Sunday, October 14, 2012

In the News: John Roach: ‘Nanoflowers’ to store energy in tiny pink bouquets

North Carolina State University

The GeS "nanoflowers" have petals only 20-30 nanometers thick, and provide a large surface area in a small amount of space.
Who says innovation can't be pretty? These tiny pink nanostructures could revolutionize batteries, by storing energy with unprecedented surface area.

The "nanoflowers" are made out of germanium sulfide — a semiconductor material. The shape means more surface area in a smaller space, which makes it ideal for energy storage applications such as the batteries in your smartphone.
The breakthrough comes from Linyou Cao and colleagues at North Carolina State University.
To create the flower structures, the team first heats up a powdered form of the semiconductor material in a furnace until it begins to vaporize and then blows it to a cooler region of the furnace where it settles out into layered sheets.

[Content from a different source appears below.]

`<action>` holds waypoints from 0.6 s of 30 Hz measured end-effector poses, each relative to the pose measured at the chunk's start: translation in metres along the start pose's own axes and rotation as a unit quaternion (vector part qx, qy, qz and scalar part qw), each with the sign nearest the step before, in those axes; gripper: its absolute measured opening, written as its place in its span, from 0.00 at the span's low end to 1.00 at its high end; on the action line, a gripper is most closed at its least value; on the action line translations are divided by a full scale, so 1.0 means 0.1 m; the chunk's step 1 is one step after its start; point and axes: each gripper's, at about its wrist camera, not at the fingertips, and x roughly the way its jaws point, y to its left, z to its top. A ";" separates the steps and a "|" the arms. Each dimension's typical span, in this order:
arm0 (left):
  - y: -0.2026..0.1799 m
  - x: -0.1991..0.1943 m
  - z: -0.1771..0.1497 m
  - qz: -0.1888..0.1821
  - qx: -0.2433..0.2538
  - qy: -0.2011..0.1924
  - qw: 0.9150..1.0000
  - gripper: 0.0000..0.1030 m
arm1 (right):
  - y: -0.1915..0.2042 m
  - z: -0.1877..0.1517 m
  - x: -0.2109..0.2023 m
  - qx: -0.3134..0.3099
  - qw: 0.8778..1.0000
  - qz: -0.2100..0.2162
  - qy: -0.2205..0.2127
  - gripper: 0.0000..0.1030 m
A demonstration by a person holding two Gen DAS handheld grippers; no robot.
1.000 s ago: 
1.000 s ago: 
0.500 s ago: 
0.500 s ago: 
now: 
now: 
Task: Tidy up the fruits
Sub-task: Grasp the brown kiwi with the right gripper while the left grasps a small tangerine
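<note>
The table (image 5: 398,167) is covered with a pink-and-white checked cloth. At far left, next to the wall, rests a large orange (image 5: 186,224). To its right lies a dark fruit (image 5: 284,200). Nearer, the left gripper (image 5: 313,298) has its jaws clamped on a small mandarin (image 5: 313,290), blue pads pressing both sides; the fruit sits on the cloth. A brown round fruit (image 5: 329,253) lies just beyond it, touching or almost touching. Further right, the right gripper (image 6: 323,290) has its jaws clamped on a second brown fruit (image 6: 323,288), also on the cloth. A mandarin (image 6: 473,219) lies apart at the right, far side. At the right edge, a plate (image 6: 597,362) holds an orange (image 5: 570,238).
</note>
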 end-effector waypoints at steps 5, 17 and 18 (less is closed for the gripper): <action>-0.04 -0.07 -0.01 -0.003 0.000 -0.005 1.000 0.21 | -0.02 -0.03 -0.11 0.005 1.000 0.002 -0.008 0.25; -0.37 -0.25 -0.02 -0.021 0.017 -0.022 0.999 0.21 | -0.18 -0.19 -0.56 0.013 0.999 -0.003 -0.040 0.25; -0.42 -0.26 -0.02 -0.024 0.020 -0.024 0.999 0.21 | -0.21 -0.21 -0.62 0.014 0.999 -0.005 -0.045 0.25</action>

The sheets are only 20- to 30-nanometers thick and up to 100-micrometers long. As additional layers are added, the sheets branch out from one another, forming a floral pattern similar to a marigold or carnation, the university explains in a news release.

The flower-like structure could increase the capacity of lithium-ion batteries because the thinner structure and larger surface area can hold more lithium ions, the team notes. By the same token, the structure could also be used to increase the capacity of superconductors.

The technique to create the nanoflowers is detailed in the journal ACS Nano.

A voltaic pile, the first chemical battery.